St. James' Episcopal Church is a Gothic Revival-styled Episcopal church built in 1867 - once a parish of the Episcopal Diocese of Milwaukee. In 1979 the building was added to the National Register of Historic Places. Today it is probably the oldest stone church remaining in Milwaukee.

St. James parish was founded in 1850 as a mission of St. Paul's Episcopal Church. In 1851 the congregation bought the land where today's church stands, which had been the site of Kilbourntown's Spring Street Burying Ground - the first cemetery on the west side of what would become Milwaukee. Many of the early settlers were Yankees, and many prominent people were members, with the first Episcopal service held in Increase Lapham's store, and Alexander Mitchell serving on the parish's building committee.

In 1867 the congregation built the stone church of today. It was designed by Gordon William Lloyd of Detroit in an English Gothic Revival style. The main block was built first, in 1867–68, with walls of Wauwautosa limestone, tall lancet openings, and clerestory windows above the side aisles. The square corner tower was added in 1870 to 1871, with corner buttresses and a wheel window that match those on the main block, and a tall broach spire topped with a cross.

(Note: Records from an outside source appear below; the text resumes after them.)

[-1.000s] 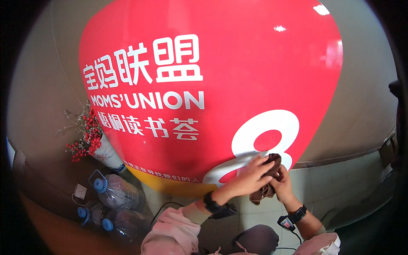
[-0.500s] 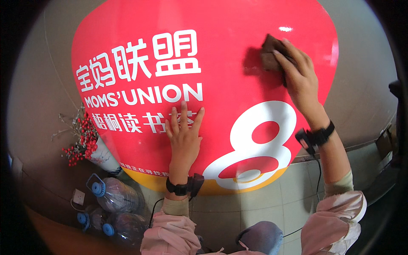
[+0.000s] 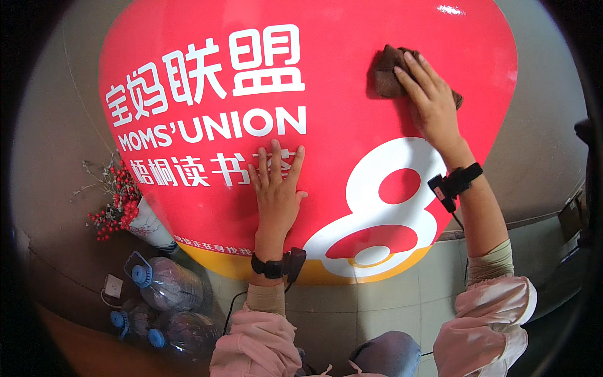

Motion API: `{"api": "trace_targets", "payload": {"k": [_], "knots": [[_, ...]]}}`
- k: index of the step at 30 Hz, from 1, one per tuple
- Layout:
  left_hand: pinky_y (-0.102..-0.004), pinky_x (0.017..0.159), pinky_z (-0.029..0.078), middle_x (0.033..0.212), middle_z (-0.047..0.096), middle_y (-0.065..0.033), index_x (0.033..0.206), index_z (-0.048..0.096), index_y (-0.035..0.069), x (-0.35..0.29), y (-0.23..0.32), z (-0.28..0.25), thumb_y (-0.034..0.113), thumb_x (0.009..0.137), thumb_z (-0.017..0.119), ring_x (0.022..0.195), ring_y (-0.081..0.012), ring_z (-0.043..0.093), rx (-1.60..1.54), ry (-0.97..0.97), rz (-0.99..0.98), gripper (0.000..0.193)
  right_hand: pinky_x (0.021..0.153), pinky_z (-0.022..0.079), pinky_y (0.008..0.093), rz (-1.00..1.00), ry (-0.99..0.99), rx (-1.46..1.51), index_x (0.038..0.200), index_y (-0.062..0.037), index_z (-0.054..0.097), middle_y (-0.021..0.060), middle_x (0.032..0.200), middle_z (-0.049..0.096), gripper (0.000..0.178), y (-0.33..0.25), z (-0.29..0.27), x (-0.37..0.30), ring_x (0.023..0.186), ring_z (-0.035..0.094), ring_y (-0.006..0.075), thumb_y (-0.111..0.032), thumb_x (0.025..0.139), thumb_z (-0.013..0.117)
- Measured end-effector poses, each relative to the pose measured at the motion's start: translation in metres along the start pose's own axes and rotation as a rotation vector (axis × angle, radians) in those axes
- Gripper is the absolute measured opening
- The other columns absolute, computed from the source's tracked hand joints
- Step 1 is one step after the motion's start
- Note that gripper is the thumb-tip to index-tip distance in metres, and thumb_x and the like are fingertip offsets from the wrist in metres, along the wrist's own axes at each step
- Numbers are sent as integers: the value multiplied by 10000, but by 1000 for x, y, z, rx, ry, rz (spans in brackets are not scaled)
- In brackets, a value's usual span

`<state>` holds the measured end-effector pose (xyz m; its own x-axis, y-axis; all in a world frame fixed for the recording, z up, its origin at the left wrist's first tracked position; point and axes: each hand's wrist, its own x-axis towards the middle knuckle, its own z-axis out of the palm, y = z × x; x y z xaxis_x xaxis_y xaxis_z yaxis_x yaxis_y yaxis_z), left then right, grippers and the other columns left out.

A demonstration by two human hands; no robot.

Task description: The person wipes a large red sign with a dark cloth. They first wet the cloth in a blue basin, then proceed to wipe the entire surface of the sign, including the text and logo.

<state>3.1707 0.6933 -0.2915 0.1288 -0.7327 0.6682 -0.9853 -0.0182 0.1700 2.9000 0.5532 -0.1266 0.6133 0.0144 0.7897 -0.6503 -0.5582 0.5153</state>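
So, right hand (image 3: 433, 113): fingers laid over the brown cloth (image 3: 389, 78), gripping it against the board (image 3: 339, 75); thumb hidden.
Cloth: bunched under that hand, on the board's far right part.
Left hand (image 3: 276, 201): palm down on the board's near middle, fingers spread and released.
Board: red, white lettering, yellow near edge.
Vase (image 3: 154, 228): left of the board, holding red berries (image 3: 125, 208).
Bottles (image 3: 176, 286): near left, clear, blue-capped.
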Motion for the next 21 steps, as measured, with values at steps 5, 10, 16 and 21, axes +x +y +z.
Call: {"api": "trace_targets", "payload": {"k": [5, 10, 16, 21], "knots": [[-577, 1167, 178, 1617, 90, -101, 1518, 269, 318, -5, 2, -2, 228, 703, 844, 1481, -360, 90, -50, 21, 2, 1002, 1004, 427, 407, -79, -115, 105, 1286, -115, 585, 64, 1446, 482, 448, -40, -5, -35, 1344, 439, 266, -82, 842, 536], [-548, 1174, 191, 1615, 101, -102, 1516, 281, 312, -14, 7, -9, 175, 735, 813, 1478, -354, 114, -48, -8, -8, 955, 1026, 414, 376, -138, -226, 141, 1274, -111, 591, 49, 1427, 490, 426, -78, -9, -73, 1332, 448, 235, -143, 854, 526], [-546, 1166, 216, 1612, 108, -108, 1512, 293, 312, -17, 10, -6, 150, 743, 803, 1475, -356, 127, -45, -32, -3, 937, 1037, 417, 361, -182, -299, 217, 1264, -137, 597, 14, 1440, 471, 398, -116, 2, -116, 1347, 415, 209, -162, 872, 535], [-548, 1158, 237, 1605, 117, -122, 1514, 291, 310, -17, 13, -2, 143, 740, 807, 1472, -358, 140, -44, -14, -8, 945, 1037, 423, 360, -159, -377, 312, 1257, -143, 605, 6, 1434, 481, 382, -143, 8, -150, 1354, 409, 190, -164, 879, 559]]}}
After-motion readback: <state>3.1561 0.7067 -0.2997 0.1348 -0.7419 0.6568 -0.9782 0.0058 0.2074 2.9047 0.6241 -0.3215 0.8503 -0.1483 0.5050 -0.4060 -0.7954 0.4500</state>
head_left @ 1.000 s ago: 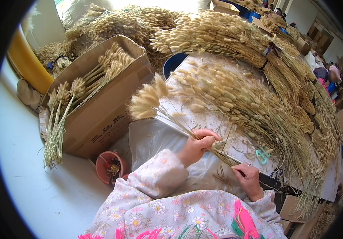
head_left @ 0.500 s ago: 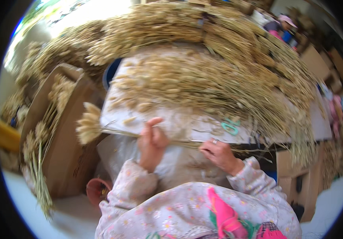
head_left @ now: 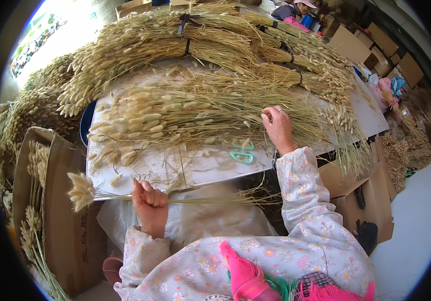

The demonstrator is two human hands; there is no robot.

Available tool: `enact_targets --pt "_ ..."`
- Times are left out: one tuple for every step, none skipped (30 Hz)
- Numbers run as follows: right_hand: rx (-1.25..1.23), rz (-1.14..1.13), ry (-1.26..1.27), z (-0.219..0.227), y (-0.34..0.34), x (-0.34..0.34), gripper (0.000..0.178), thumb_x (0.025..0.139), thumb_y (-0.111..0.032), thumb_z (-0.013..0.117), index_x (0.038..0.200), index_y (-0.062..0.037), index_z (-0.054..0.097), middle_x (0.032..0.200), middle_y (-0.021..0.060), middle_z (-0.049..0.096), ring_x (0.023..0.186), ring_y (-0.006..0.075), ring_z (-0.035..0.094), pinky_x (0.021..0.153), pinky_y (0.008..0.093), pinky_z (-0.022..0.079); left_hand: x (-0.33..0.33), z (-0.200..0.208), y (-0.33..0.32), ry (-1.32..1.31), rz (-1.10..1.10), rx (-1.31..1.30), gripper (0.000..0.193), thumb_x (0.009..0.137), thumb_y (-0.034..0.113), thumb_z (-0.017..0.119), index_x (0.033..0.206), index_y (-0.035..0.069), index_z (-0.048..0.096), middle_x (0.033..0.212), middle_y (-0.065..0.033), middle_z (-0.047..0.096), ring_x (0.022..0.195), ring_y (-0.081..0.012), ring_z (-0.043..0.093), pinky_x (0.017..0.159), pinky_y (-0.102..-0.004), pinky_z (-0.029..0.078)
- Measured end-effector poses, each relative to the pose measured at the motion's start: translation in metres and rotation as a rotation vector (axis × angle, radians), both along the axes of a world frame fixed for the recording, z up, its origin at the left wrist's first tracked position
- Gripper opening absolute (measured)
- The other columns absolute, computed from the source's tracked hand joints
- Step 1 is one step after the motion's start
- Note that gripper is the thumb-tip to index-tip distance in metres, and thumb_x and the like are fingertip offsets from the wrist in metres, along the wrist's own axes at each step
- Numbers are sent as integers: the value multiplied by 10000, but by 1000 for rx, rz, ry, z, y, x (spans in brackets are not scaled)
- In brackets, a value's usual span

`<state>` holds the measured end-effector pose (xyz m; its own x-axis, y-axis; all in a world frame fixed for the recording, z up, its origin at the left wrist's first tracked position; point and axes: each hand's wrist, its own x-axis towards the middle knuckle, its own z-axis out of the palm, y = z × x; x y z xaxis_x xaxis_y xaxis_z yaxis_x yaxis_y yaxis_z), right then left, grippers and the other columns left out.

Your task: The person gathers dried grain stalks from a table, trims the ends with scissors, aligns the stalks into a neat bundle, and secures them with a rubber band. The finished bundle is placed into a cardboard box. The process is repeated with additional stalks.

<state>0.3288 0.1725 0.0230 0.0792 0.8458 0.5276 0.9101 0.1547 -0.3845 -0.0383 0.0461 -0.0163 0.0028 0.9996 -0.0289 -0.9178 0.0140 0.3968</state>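
My left hand (head_left: 150, 203) is closed round the stems of a small bunch of dried bunny-tail grass (head_left: 82, 192). Its fluffy heads point left, and the stems trail right past the table's near edge. Over the loose pile of dried bunny-tail grass (head_left: 175, 113) on the white table (head_left: 140, 172), my right hand (head_left: 278, 126) is bent with its fingertips drawn together at the stems. Whether a stem lies between those fingertips is too small to tell. Green-handled scissors (head_left: 242, 157) lie between the pile and the table's near edge.
Tied bundles of dried grass (head_left: 150, 47) line the table's far side. Cardboard boxes stand at the left (head_left: 70, 215) and lower right (head_left: 371, 200). Clear plastic sheeting (head_left: 200, 220) hangs below the table edge. Another person (head_left: 295, 12) is at the far right.
My right hand has left the bunch's stems and moved up onto the loose pile. My left hand still grips the bunch. The whole view has shifted.
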Motion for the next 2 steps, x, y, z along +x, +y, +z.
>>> enact_targets --pt "-18 63 79 -1 -1 6 157 807 -145 674 927 -59 621 890 121 605 784 268 635 667 376 510 0 -1 0 -1 -19 52 407 991 386 414 721 93 497 469 67 172 393 -70 144 397 -261 152" --pt "-93 77 172 -2 -4 12 162 818 -139 668 956 -64 629 904 131 609 799 241 650 679 373 517 0 -3 0 -14 -5 0 411 988 392 418 721 91 499 467 65 175 391 -70 139 391 -264 150"
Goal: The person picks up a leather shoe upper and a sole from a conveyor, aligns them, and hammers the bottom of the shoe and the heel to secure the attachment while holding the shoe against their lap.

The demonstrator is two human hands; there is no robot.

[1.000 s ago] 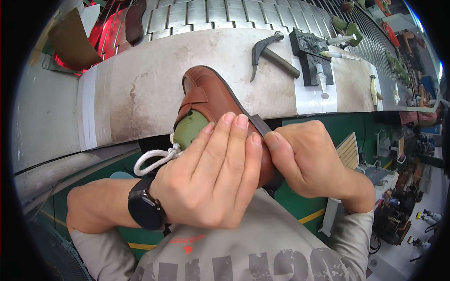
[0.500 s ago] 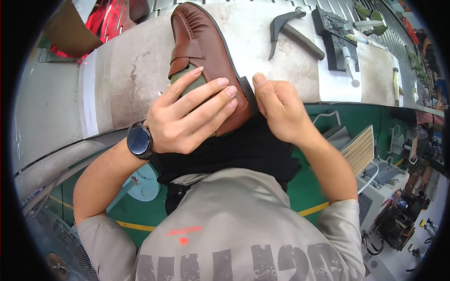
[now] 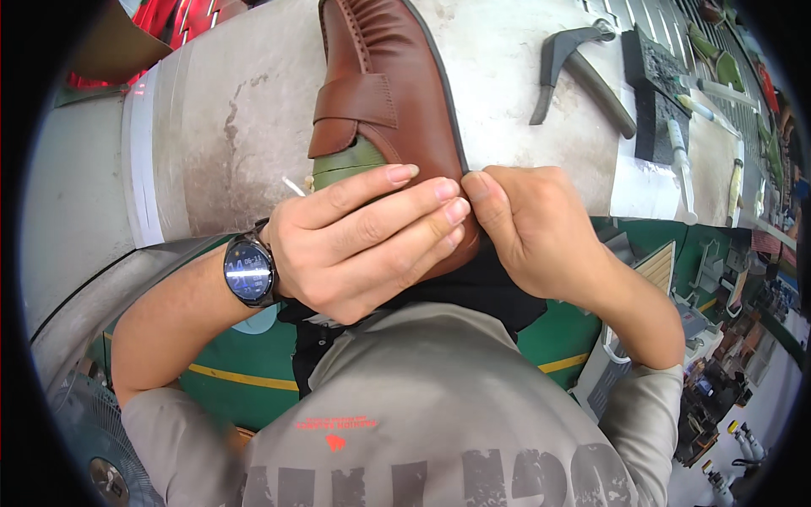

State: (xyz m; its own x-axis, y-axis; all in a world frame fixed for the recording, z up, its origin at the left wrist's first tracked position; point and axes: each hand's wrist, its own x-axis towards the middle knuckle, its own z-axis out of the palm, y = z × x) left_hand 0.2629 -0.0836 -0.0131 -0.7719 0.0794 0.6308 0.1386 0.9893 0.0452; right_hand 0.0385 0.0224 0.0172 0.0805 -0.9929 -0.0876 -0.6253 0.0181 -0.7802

A fire on December 31, 1872, destroyed the buildings interior, leaving only the walls and bell tower. The church reopened on April 19, 1874. In 1899 a parish house was added, designed by John Moller.

The church is adjacent to the Saint James Court Apartments and across from the Central Library. Both sites are also listed on the National Register of Historic Places.

Over the years, the congregation dwindled until the church held its final service on November 1, 2017 and was sold. In 2020 it reopened as a venue for weddings and other events.